The folks left behind in the Badger State have one consolation. The UW athletic directer is Bielema's predecessor, Barry Alvarez, who took about thirty seconds to say yes, he would be willing to lead the team into the Rose Bowl, after which he would resume his AD duties. I wonder if his contract allows him to pay himself a bonus for winning. If not, he can get it amended, right?

Here's a few things I noticed during last weekend's trip up North to attend grandson Abe's baptism. From here it's about a 9-hour drive.
On the way, we picked up daughter Leah and her husband Dane who live smack in the middle of Portland. It seems like a fun place, but strangely wet. It never exactly rained, but it never dried up, either. The trip home had virtually no sunlight until after we crossed back into California.

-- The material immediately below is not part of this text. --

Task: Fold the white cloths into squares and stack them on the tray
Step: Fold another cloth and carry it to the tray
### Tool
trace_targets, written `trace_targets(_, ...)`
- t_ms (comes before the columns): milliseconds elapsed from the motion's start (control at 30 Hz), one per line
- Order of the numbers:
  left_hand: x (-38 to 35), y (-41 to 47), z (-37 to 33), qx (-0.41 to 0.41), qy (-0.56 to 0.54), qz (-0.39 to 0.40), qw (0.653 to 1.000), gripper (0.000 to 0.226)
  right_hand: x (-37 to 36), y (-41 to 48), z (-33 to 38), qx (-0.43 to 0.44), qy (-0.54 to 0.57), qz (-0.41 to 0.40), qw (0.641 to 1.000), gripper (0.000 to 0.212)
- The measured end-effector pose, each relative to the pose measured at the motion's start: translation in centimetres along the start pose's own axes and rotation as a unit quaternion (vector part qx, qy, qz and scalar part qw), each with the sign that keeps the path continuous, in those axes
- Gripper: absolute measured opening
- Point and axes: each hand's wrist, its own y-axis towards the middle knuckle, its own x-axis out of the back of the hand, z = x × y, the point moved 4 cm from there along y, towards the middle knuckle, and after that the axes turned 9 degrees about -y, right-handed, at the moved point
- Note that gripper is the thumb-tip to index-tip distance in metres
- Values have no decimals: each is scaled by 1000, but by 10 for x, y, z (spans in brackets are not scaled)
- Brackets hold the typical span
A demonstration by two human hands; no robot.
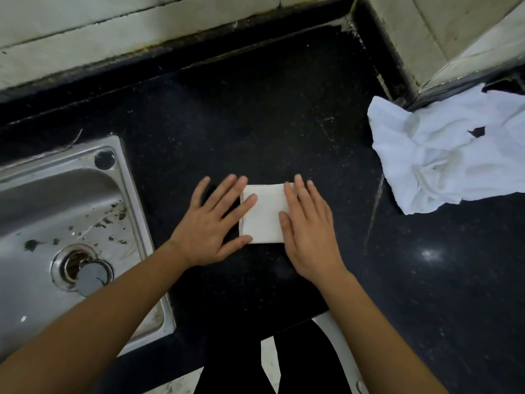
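Both hands lie flat with straight, spread fingers, gripping nothing: the left hand (208,220) presses its fingertips onto the left edge of a small white cloth folded into a neat square (264,214), and the right hand (308,231) covers the square's right edge, so the cloth sits pinned between them. It lies just below the middle of the view on a broad, speckled black stone countertop (255,123) that fills most of the scene. A pale, stained tiled wall (113,29) runs behind the counter from ten o'clock to one o'clock, with a tiled corner jutting in at two o'clock. At eight to nine o'clock of the folded square, a rectangular stainless-steel sink (133,200) is set into the counter; its basin holds scattered dark scraps and thin stringy debris (113,220) on the metal floor, most of it above the drain. At two to three o'clock of the square, well apart from it, a loose crumpled heap of white cloths (454,155) rests on the counter against the foot of the tiled corner, with a small dark hole showing in one of its folds. At six o'clock, the person's black trousers (306,362) show below the counter's front edge. In the sink's floor, a round grimy drain opening (71,265) has a flat grey disc stopper (91,280) lying partly across its lower right side. A small dark round hole (104,159) sits in the sink's rim at its far right corner.
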Motion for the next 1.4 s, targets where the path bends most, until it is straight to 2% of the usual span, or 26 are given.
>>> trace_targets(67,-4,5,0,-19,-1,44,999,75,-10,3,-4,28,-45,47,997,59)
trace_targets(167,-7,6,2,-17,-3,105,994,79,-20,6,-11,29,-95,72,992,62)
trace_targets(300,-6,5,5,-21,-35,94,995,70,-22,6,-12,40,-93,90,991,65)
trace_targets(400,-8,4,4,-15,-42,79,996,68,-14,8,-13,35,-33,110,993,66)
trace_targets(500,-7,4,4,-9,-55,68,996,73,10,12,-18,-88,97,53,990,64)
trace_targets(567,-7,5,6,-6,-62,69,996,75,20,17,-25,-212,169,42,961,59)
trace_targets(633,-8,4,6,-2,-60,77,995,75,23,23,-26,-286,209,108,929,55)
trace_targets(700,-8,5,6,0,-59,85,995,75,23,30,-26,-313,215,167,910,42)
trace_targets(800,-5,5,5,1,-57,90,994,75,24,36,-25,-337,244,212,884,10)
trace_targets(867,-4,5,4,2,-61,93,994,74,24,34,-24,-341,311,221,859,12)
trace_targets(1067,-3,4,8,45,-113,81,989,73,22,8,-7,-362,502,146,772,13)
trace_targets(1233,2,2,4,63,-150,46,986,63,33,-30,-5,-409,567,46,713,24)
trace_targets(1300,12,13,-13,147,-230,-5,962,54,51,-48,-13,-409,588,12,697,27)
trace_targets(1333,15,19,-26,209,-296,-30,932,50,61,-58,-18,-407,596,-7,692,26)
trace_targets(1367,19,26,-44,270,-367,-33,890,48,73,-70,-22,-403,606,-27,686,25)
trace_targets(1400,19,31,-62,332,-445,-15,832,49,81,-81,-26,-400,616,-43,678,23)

Traveling in Portland is a little tricky, too. Narrow streets, tight parking and a handful of troublesome bridge approaches.
We were in one of those grocery boutiques in Portland for a little while, where I noticed a handwritten note on a card written in what was probably unconscious iambic pentameter: "We'd love to help you choose the perfect salt." Wait. The perfect...salt? I thought there were only two kinds of salt - rock and table. How did I get this far in life not knowing the TRUTH about this stuff?
The baptism we attended was fine, but it was held at a church meetinghouse some distance away from where the LeBarons (daughter Allison and husband Scott) live. This made eight year-old Abe a little nervous. He told his dad as much, saying he didn't want to join THAT church. He wanted to join HIS church, where the family attends weekly. They got things straightened out before Abe got any more nervous.
Scott's parents, who we don't know too well, live in Utah. They're fine people, but, not surprisingly, devout Republicans. We were sitting around and I started to brag just a tiny bit how I had noticed that Mitt Romney's tie at the third presidential debate was red and silver striped, precisely the colors of Ohio State University. There's no sin in this. I think it's OK to just assume that everything a presidential candidate wears is on purpose. Nevertheless, while telling the story I noticed that Ma and Pa LeBaron had started frowning. I changed the subject. Gavin, after all, is a pretty big guy.